Christopher Sardegna's Blog

Thoughts on technology, design, data analysis, and data visualization.


Lessons in D3 Labeling

Lessons in D3 Labeling

The Problem

When building useful charts using the Javascript D3 library for SixteenZero, I often ran into a problem where labels for data points would overlap each other, obscuring the data. In D3, this can be solved by leveraging d3.forceSimulation().

Original Data Structure

We build our charts by mapping data to an object like so:

const formattedData = Object.keys(data).map(n => ({ name: n, x: data[n], y:data[n] }));

In this instance, this data will be passed to a visualization as the data property and then scaled along the values we assign to x and y. However, for a force simulation to work, we need to add some additional data here. This data will be used to position both the dot on a 2-axis chart as well as the label that attaches to the dot.

Modified Data Structure

We need to add three properties to our data. First, we need to add a fx property, or a “fixed x”1 that the force simulation will use when determining where to move things. We want to fix the x-axis so that the labels do not stray too far from their intended positions.

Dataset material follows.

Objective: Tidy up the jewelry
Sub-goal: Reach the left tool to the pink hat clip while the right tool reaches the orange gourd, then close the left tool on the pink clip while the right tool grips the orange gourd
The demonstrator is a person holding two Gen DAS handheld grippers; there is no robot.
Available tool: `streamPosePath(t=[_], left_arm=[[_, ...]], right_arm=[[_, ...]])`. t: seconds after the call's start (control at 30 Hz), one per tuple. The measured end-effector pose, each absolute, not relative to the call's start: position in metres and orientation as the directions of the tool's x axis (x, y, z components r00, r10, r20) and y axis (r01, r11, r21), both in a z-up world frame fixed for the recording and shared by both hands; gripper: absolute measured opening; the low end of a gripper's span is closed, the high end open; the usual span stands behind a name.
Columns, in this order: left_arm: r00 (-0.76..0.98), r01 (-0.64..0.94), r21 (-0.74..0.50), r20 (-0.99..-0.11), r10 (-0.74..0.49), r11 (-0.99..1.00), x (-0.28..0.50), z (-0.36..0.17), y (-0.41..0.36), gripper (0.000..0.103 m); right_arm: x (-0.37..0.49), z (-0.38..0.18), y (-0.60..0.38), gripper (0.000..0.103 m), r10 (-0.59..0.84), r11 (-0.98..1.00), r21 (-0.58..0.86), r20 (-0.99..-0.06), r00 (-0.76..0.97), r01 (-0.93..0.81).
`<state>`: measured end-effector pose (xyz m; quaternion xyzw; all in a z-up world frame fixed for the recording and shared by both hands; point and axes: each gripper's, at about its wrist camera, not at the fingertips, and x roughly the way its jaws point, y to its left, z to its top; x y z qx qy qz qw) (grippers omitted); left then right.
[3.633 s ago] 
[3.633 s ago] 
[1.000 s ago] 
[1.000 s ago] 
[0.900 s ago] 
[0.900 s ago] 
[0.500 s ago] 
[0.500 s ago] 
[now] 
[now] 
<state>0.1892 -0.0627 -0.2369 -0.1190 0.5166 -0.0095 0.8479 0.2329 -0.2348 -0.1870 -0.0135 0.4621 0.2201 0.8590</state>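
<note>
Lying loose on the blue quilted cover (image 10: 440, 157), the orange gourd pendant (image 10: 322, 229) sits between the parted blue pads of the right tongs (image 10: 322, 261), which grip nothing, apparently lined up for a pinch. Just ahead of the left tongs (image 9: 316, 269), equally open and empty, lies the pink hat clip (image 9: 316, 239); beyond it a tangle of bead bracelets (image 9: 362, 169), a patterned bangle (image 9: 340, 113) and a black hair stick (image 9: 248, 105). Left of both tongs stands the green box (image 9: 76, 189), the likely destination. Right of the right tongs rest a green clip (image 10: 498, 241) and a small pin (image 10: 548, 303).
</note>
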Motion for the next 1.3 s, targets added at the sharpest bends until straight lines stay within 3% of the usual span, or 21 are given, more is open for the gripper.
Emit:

Next, we want to change the y property to realY, because the y property will get overwritten by the force simulation and we want the original data to position the dot with. This is because we only want to modify the values for the label’s y and not that of the dot’s y since the dot is the actual data point.

Finally, we want to add a property called targetY, which represents the scaled Y value of where we want the label to be. The force simulation will use this value to place the label as close as it can to the targetY value. Since this is the scaled value and not the actual value, we convert it using the normal scale function (i.e. targetY: yScale(data[n])):

const yScale = d3.scaleLinear()
                 .domain([yMinValue, yMaxValue])
                 .rangeRound([0, height]);

The result is that our data should now look like this:

const formattedData = Object.keys(data).map(n => ({ name: n, fx: data[n], x: data[n], realY: data[n], targetY: yScale(data[n]) }));

Once we have the data ready, we can write our force simulation code.

Force Simulation Code

This describes the steps we need to take to properly arrange labels without disturbing their associated points.

Clamping

We do not want the force simulation to place labels outside of the boundaries of the chart, so we use the following function to prevent that from occurring:

const forceClamp = (min, max) =>
{
    let nodes;
    const force = () =>
    {
        nodes.forEach((n) =>
        {
            if (n.y > max) { n.y = max; }
            if (n.y < min) { n.y = min; }
        });
    };
    force.initialize = f => nodes = f;
    return force;
};

Force Simulation Function

This is the actual force simulation function. In this case, formattedData is the modified data structure described above, labelFontHeight is the size of the font used in the labels, and d.targetY accesses the scaled targetY property.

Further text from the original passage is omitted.